> **WORK TASK**: The line containing "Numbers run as" marks the end, so write out exactly every line from the top of the entries below through that one.

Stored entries
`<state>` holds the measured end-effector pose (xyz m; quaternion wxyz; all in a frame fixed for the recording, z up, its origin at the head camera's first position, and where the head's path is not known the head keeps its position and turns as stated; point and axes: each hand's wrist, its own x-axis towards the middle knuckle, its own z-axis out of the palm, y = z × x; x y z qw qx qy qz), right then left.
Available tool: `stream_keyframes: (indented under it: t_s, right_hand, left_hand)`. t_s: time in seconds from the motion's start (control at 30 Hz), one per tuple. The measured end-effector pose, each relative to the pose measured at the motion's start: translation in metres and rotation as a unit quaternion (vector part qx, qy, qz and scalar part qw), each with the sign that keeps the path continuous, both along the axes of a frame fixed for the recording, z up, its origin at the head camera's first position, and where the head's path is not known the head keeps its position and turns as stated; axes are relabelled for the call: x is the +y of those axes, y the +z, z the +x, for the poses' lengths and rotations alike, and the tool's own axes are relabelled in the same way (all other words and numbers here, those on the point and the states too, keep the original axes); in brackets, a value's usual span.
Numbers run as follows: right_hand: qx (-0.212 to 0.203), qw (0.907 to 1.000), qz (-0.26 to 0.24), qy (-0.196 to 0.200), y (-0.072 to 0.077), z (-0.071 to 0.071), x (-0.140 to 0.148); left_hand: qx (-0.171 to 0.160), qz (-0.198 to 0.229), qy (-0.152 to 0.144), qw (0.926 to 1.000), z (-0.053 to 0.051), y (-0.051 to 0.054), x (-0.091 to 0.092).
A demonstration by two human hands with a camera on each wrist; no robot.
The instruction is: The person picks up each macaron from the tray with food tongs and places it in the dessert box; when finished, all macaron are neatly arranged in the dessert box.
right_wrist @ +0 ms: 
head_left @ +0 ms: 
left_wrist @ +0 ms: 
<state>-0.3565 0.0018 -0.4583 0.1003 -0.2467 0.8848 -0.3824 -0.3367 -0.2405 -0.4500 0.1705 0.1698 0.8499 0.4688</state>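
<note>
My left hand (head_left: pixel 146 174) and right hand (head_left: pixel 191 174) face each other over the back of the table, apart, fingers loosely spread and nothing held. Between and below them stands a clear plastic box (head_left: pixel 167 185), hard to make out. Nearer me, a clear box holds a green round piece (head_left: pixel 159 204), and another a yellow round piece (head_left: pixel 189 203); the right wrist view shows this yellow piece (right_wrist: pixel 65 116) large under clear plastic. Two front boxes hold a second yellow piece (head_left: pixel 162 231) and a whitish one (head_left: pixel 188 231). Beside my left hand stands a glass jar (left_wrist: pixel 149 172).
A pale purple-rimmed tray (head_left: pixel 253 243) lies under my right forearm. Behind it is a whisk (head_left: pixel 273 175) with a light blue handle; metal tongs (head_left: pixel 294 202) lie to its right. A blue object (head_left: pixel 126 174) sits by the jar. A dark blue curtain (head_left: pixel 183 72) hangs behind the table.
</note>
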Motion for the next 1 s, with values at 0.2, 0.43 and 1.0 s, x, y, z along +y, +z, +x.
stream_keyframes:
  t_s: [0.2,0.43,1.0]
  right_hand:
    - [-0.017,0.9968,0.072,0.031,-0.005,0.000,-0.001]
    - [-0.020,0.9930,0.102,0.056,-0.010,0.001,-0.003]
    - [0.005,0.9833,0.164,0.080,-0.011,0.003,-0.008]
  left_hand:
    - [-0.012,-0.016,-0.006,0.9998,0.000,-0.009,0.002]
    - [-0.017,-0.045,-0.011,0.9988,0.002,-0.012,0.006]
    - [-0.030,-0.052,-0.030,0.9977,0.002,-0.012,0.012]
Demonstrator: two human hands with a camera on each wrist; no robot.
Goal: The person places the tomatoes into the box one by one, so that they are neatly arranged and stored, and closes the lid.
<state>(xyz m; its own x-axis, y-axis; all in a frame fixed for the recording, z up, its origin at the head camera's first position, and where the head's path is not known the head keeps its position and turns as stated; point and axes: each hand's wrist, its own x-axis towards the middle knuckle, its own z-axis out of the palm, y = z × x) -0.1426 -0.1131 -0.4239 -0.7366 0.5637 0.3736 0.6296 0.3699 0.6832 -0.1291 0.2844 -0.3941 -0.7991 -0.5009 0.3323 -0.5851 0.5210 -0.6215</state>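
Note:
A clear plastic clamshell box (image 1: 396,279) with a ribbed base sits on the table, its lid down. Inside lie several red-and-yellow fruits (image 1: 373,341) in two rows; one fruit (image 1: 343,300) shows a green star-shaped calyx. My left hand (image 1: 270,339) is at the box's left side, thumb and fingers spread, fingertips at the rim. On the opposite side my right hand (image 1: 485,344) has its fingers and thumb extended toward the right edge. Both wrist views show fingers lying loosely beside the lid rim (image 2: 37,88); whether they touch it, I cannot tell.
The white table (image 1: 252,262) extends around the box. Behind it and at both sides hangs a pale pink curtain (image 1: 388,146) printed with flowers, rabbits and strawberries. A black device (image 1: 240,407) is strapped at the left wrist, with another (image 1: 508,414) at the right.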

> **YOUR RESPONSE**:
`<state>` holds the measured end-effector pose (xyz m; quaternion wxyz; all in a frame fixed for the recording, z up, its origin at the head camera's first position, and where the head's path is not known the head keeps its position and turns as stated; point and axes: each hand's wrist, its own x-axis towards the middle knuckle, its own z-axis out of the palm, y = z × x; x y z qw qx qy qz), right then left.
Available tool: `stream_keyframes: (indented under it: t_s, right_hand, left_hand)`. t_s: time in seconds from the motion's start (control at 30 Hz), one per tuple. The measured end-effector pose, each relative to the pose measured at the motion's start: translation in metres and rotation as a unit quaternion (vector part qx, qy, qz and scalar part qw), each with the sign that keeps the path continuous, both along the axes of a frame fixed for the recording, z up, its origin at the head camera's first position, and where the head's path is not known the head keeps its position and turns as stated; axes are relabelled for the call: x is the +y of those axes, y the +z, z the +x, for the poses' lengths and rotations alike, and the tool's own axes are relabelled in the same way (all other words and numbers here, those on the point and the states too, keep the original axes); in brackets, a value's usual span.
Numbers run as follows: right_hand: qx (-0.212 to 0.203), qw (0.907 to 1.000), qz (-0.26 to 0.24), qy (-0.196 to 0.200), y (-0.072 to 0.077), z (-0.071 to 0.071), x (-0.140 to 0.148); left_hand: qx (-0.171 to 0.160), qz (-0.198 to 0.229), qy (-0.152 to 0.144), qw (0.926 to 1.000), z (-0.053 to 0.051), y (-0.051 to 0.054), x (-0.091 to 0.092).

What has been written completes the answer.